Education committee chair Rep. Rick Ladd, R-Haverhill, said the instruction and assessment have always been left up to the local districts, while the state through the standards has established the curriculum.

He said it is up to the school district to decide what textbook to buy, but it does have to meet the state standards needed to provide an adequate education under the statutes.

Ladd said putting curriculum “at the top” creates confusion and “seems to me starting to make inroads into local control.”

He said both program and curriculum need to be defined and noted the two terms are not used consistently throughout the proposed rule changes.

“I understand what they are trying to do,” Ladd said. “They are trying to get to competency-based rules in the state. I have no objection to that.”

Rep. Linda Tanner, D-Sunapee, said if that is what they want to accomplish why don’t they go back to the program implemented in a lot of schools under the PACE (Performance Assessment of Competency Education) program.

She said districts did a lot of professional development on it and then it went away, although many districts still have it and teachers use it.

“Why not go back to the frameworks PACE set out?” she asked.

“I don’t know if we got permission from the feds to do that,” Ladd said, noting it was developed in New Hampshire and became a national model.

He said the section of the rules they were reviewing uses competency over and over again. “There are a lot of disconnects here,” he said.

The competencies should be based on the academic standards, Ladd said, but where are the standards? “I could argue they don’t exist,” he said.

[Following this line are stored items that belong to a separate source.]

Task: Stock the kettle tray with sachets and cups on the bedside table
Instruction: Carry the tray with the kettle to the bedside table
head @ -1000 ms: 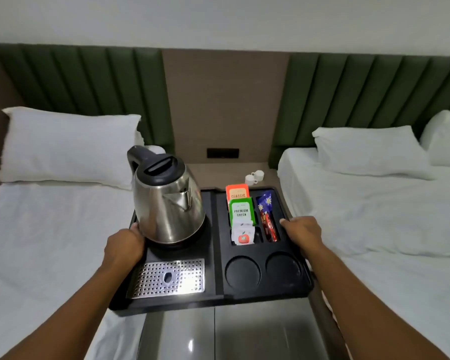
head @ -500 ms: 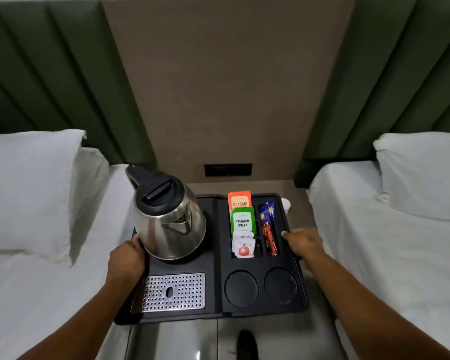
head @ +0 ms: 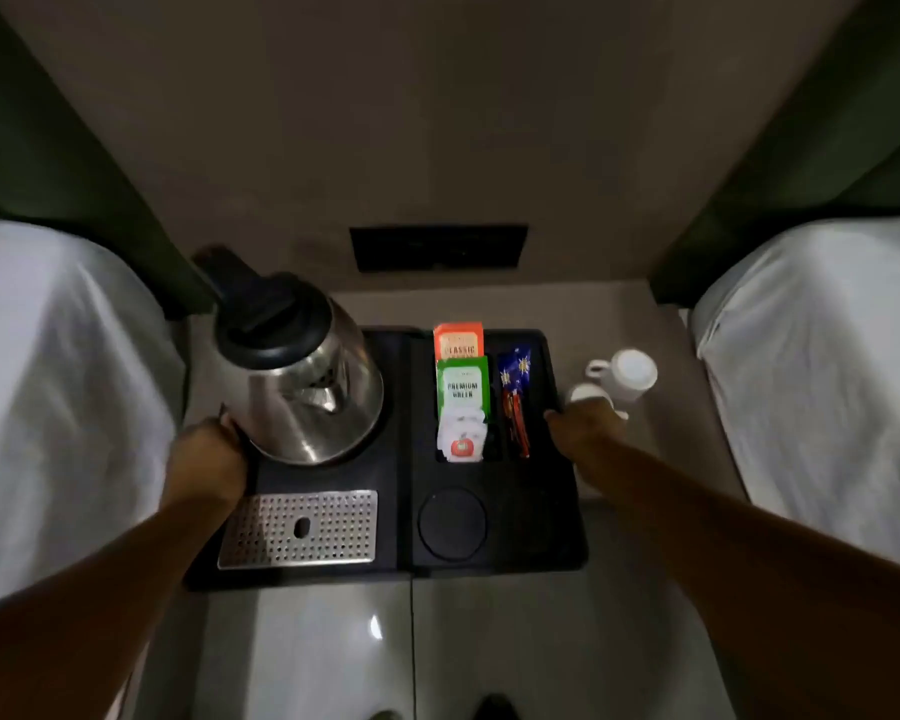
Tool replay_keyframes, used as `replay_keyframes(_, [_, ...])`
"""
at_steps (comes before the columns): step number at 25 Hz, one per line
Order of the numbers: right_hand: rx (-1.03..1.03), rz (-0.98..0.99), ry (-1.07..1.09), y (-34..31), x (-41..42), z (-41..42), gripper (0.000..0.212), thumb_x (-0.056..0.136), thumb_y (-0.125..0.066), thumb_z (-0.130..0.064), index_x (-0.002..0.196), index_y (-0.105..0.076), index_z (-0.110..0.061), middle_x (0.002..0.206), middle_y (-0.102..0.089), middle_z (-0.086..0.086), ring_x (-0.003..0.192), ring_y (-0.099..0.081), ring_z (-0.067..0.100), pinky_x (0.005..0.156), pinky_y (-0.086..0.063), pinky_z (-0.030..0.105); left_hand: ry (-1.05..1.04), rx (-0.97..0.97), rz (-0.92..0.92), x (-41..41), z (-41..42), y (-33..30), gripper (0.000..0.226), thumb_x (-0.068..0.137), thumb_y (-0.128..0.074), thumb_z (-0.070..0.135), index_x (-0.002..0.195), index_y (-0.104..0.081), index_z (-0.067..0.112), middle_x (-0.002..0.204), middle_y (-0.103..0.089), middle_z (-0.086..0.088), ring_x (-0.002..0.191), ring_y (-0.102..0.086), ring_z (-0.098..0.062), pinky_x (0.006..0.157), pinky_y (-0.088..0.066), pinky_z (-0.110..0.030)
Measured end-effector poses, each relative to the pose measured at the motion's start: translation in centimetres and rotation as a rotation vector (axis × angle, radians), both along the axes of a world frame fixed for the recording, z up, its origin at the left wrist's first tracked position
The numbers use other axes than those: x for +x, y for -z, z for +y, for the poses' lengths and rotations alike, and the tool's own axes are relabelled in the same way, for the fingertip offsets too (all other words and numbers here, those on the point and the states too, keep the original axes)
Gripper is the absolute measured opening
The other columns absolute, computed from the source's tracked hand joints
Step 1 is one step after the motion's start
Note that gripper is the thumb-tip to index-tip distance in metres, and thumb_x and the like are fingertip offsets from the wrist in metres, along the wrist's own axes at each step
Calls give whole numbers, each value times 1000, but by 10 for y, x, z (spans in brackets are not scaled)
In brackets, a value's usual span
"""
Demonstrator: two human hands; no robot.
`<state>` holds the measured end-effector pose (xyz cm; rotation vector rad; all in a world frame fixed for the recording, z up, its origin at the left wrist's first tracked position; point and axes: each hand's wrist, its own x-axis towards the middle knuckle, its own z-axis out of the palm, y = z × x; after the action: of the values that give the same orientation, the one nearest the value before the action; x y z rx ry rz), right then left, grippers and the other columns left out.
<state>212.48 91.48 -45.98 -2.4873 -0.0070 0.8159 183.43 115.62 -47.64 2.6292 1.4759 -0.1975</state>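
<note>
My left hand (head: 206,462) and right hand (head: 585,426) each clasp a side edge of the tray (head: 494,556) on the bedside table (head: 661,324); my fingertips are hidden. Kettle (head: 302,376) and sachets (head: 461,392) sit in it; cups (head: 627,376) stand beside it, one half-hidden.

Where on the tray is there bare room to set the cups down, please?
The round recess in front of the sachets is bare, as is the dark tray floor to its right. The sachet slots are crowded; the kettle and grille fill the left half. The cups stand on the table beyond the right hand.
</note>
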Motion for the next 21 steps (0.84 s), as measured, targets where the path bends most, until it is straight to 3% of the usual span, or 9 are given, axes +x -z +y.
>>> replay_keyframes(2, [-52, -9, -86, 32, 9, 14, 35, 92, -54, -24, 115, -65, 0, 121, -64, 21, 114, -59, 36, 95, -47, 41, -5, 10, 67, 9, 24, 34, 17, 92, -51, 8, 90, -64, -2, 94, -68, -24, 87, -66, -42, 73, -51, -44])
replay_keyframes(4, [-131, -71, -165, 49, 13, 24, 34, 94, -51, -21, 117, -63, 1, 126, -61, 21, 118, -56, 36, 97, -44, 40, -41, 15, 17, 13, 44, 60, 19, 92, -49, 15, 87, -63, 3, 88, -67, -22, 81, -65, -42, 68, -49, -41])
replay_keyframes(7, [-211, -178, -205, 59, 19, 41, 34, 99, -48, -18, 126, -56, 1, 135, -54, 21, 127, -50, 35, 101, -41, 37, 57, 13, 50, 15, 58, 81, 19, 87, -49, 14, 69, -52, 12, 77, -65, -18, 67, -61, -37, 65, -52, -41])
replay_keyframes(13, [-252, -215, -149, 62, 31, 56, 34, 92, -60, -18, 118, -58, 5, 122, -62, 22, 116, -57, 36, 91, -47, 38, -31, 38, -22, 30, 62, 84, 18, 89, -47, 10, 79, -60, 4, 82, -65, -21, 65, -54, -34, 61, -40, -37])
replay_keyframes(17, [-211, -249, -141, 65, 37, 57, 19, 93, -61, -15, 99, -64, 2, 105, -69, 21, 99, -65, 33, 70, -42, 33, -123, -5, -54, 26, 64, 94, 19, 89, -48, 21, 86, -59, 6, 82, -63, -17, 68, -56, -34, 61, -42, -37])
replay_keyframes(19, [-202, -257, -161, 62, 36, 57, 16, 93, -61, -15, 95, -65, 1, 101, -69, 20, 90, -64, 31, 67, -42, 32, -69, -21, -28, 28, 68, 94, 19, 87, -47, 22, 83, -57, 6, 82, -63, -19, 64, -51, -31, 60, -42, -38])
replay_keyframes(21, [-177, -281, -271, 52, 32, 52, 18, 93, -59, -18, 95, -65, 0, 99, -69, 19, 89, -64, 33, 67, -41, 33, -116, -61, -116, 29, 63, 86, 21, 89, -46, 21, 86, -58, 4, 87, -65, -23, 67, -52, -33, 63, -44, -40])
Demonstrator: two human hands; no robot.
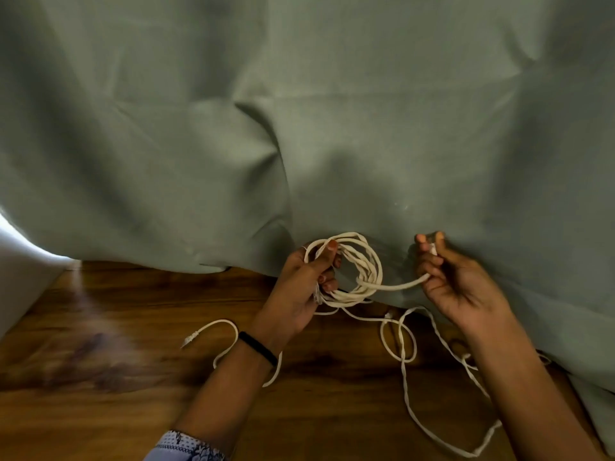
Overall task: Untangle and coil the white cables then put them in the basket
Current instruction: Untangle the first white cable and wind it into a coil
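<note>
My left hand [304,287] grips a coil of white cable [361,271], several loops held upright above the wooden floor. A short stretch of that cable runs right to my right hand [456,277], which pinches the cable's end between thumb and fingers. More white cable [404,371] lies loose and looped on the floor below and between my hands. One plug end [191,337] rests on the floor to the left of my left wrist. No basket shows in the head view.
A grey-green curtain [299,128] hangs across the whole background, its hem touching the wooden floor [116,361]. A white wall edge [20,277] stands at far left. Loose cable trails under my right forearm near the curtain hem.
</note>
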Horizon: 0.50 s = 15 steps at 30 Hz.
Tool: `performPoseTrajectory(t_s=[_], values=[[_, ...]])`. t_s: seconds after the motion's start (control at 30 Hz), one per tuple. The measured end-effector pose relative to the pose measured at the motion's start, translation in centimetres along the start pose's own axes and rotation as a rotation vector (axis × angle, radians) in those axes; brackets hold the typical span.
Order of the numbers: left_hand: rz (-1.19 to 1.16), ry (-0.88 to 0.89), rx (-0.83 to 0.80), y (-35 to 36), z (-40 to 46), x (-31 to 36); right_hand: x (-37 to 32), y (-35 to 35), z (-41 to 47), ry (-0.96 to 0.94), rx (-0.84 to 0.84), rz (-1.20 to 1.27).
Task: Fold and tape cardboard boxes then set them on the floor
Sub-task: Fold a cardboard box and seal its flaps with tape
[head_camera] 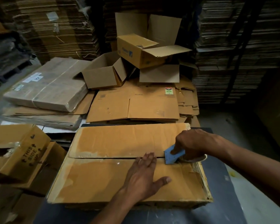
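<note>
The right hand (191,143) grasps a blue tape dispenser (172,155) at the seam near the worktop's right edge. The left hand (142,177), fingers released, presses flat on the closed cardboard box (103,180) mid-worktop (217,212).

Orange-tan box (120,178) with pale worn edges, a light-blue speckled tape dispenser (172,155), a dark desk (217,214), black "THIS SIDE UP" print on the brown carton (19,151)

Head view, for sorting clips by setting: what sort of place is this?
Likely a cardboard packing warehouse: tall stacks of flattened cartons line the back, assembled open boxes are piled ahead, and the right hand runs a tape dispenser.
</note>
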<state>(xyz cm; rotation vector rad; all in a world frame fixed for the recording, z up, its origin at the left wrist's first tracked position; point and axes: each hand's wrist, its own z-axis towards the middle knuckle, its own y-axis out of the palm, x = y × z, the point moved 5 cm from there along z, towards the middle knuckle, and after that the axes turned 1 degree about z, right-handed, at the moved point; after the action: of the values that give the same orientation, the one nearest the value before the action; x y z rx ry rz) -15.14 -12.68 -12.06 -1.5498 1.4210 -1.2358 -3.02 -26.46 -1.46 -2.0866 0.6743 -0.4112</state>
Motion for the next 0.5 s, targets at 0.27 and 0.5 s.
performPoseTrajectory(t_s=[0.27,0.5], values=[[0.103,-0.063,0.000,0.2,-4.0,-9.5,-2.1,-0.2,1.7,-0.012,0.018,0.064],[0.046,-0.150,0.022,-1.1,-3.3,-4.9,-3.5,-0.3,2.6,-0.049,0.061,0.041]])
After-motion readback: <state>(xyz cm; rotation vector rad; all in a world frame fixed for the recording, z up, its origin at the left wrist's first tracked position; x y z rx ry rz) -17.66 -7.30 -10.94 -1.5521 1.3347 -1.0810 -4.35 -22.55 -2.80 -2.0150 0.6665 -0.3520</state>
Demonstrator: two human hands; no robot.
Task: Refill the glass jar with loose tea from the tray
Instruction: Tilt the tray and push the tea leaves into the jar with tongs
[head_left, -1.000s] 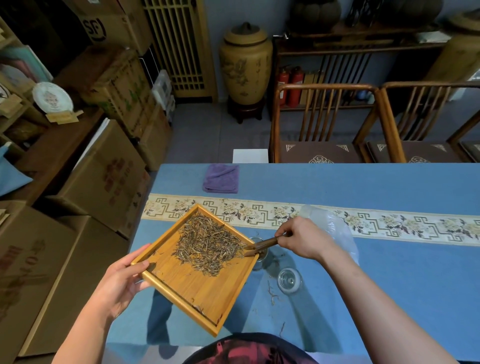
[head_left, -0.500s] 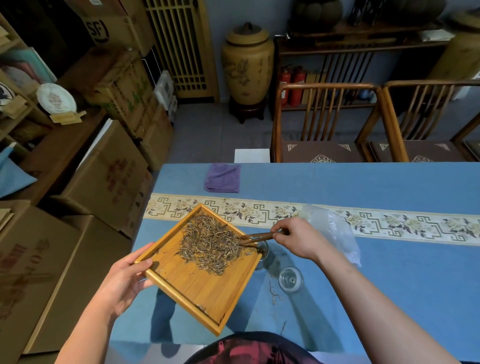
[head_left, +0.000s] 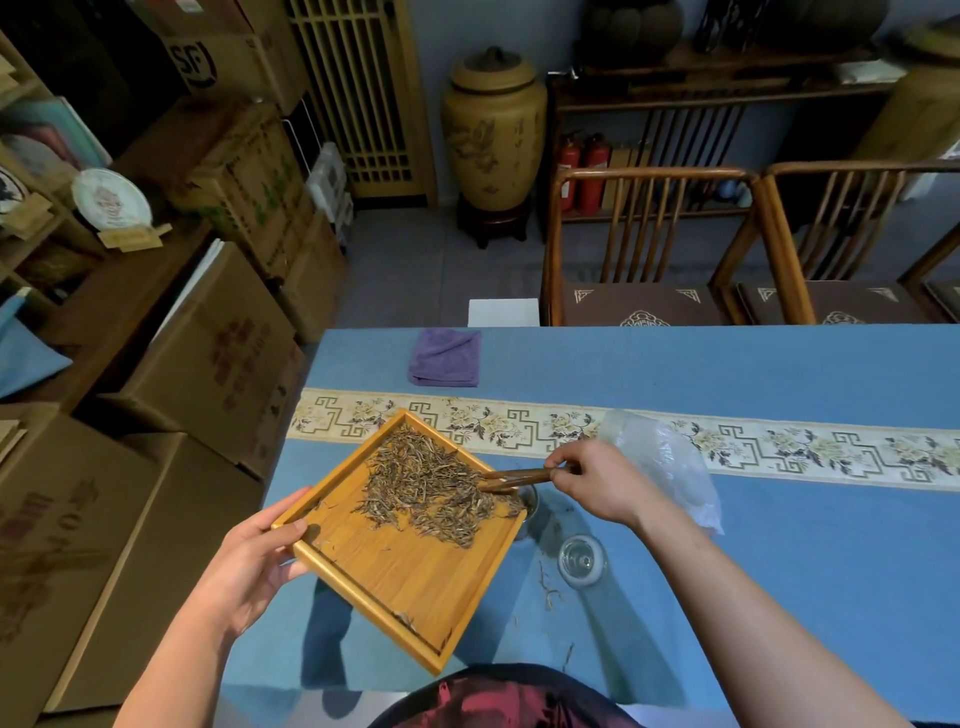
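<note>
The left hand (head_left: 249, 566) grips one corner of the square bamboo tray (head_left: 405, 566), tilted over the blue table (head_left: 779, 571). Dry brown loose tea (head_left: 431, 488) lies heaped toward its right corner, above the small clear glass jar (head_left: 530, 506), mostly hidden. The right hand (head_left: 602, 483) pinches wooden tongs (head_left: 511, 478) reaching into the leaves. A round glass lid (head_left: 583, 560) rests nearby.

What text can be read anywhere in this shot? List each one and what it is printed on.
"SF": black logo on the cardboard box stacked at the upper left.
Red print on the big cardboard box beside the table: too blurred to read.
Faded red characters on the nearest box at the left edge: unreadable.
Label card below the decorated plate: too small to read.
</note>
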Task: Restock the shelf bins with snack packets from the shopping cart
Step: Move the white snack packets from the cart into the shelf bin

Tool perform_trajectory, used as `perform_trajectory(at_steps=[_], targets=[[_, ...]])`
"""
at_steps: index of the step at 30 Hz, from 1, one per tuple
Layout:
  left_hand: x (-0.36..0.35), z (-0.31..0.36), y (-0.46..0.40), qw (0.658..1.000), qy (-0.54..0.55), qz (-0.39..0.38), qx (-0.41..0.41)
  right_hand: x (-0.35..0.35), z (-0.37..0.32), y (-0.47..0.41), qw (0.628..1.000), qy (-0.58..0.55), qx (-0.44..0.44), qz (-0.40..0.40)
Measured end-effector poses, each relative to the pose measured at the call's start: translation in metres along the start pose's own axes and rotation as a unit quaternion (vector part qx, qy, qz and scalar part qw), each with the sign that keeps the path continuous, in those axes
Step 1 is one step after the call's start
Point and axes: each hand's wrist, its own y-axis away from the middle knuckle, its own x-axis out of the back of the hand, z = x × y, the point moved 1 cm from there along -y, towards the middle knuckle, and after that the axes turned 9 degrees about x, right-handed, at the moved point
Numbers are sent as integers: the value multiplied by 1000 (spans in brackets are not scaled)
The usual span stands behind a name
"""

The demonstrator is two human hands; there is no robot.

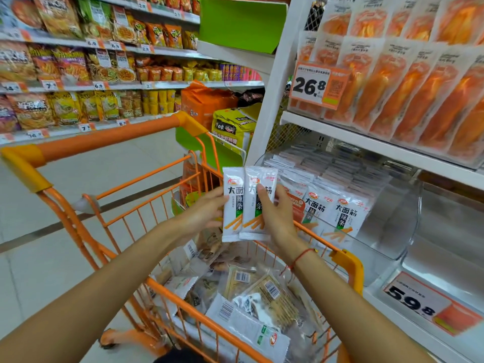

Another concern raised by the subcommittee members was replacing the word “shall” with “may” in the new proposed rules along with “provide” with “may include.”

Several members claimed that would make programs optional instead of mandatory as they are now.

Luneau said each school board is responsible for meeting the minimum standards now, but under the change the rules would say you no longer have to include these things.

Ladd said that is where the latitude comes in, but you must have “an arts program,” but not specific courses.

The issue was also included in the subcommittee’s request for information from the education department to clarify the intent.

While the subcommittee will report its concerns to the administrative rules committee, the legislative Education Accountability and Oversight Committee must take a vote and make suggested changes in the rules before the State Board of Education takes a final vote on the rules it will present to the legislative administrative rules committee.

Another public hearing on the proposed changes to the rules governing the minimum standards will be held Thursday at 1 p.m. at the Board of Education building at 25 Hall Street, 


The public comment period on the proposed changes ends April 30.